> _Required action_:
Reproduce exactly, from the data that follows, the line with "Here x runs", the line with "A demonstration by", and every line that lies between them.

--------------------

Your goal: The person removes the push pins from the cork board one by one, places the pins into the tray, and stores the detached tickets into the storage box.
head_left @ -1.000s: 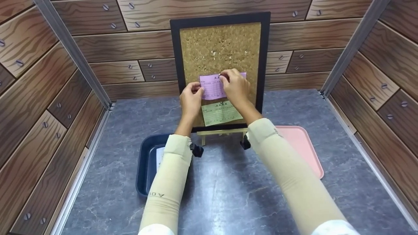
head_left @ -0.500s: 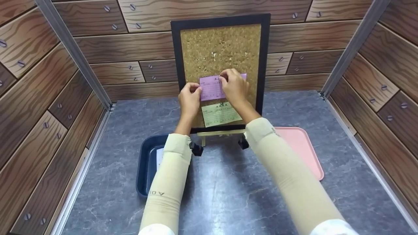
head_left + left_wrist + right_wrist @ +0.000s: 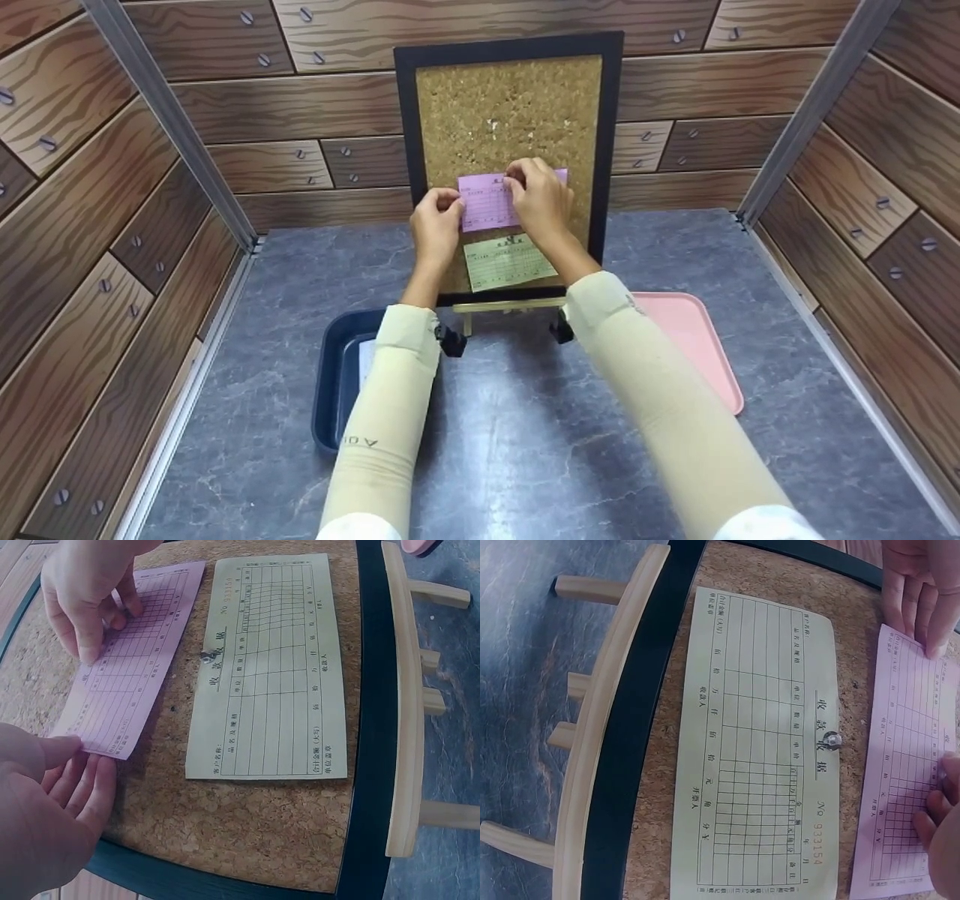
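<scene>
A purple receipt slip (image 3: 484, 206) lies against the cork of a black-framed board (image 3: 510, 97). My left hand (image 3: 436, 229) pinches its left edge, thumb in front. At the slip's upper edge, the thumb and forefinger of my right hand (image 3: 544, 199) are drawn together over the printed heading; they pinch a small pin-like thing, mostly hidden, and I cannot tell its exact kind. Below hangs a green receipt slip (image 3: 506, 264), slightly tilted, with a clear push pin (image 3: 831, 740) through its heading.
The board leans on a light wooden easel (image 3: 510, 304). A dark blue tray (image 3: 326, 382) holding a white paper (image 3: 366, 360) stands to the left, partly behind the left sleeve. Right of the easel lies a pink tray (image 3: 690, 322). Wood-patterned walls (image 3: 285, 165) surround the table.
The purple slip's lower part, slightly bowed a second ago, now lies flatter. My left hand has shifted slightly left; my right hand stays nearly still at the upper edge.
</scene>
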Available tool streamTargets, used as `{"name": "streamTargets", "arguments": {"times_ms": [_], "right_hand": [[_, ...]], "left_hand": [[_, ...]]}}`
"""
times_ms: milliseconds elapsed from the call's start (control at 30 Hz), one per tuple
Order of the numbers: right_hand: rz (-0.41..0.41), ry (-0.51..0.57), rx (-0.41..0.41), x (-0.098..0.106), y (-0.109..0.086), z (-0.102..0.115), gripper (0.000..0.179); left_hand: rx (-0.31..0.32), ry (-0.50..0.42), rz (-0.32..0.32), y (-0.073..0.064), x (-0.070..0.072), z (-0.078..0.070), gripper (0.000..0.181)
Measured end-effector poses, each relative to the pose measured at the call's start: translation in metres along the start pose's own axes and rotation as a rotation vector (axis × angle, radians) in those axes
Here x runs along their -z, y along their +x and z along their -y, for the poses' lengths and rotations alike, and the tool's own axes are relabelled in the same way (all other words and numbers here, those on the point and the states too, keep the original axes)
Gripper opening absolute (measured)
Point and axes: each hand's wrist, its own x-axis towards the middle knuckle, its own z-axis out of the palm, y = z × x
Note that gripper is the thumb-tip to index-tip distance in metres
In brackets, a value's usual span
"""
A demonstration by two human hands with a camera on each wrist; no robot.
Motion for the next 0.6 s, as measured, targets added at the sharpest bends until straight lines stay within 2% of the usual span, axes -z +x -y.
{"name": "streamTargets", "arguments": {"times_ms": [467, 600], "right_hand": [[0.018, -0.032, -0.001, 0.0004, 0.0006, 0.001, 0.014], [0.026, -0.048, 0.003, 0.0017, 0.0016, 0.0009, 0.014]], "left_hand": [[-0.001, -0.006, 0.032, -0.0006, 0.0014, 0.0013, 0.012], [0.007, -0.05, 0.043, -0.0008, 0.0025, 0.0003, 0.01]]}}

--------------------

> _Written response_:
Here x runs along their -z, y along their +x and z along their -y, for the poses' lengths and rotations alike, and the tool's own axes are relabelled in the same way (all other words and numbers here, those on the point and the states too, keep the original axes)
Gripper opening absolute (measured)
Point and axes: each hand's wrist, its own x-axis towards the middle knuckle, its own z-axis out of the palm, y = z × x
Note that gripper is the thumb-tip to index-tip distance in metres
In brackets, a value's usual span
"""
A demonstration by two human hands with a camera on each wrist; no robot.

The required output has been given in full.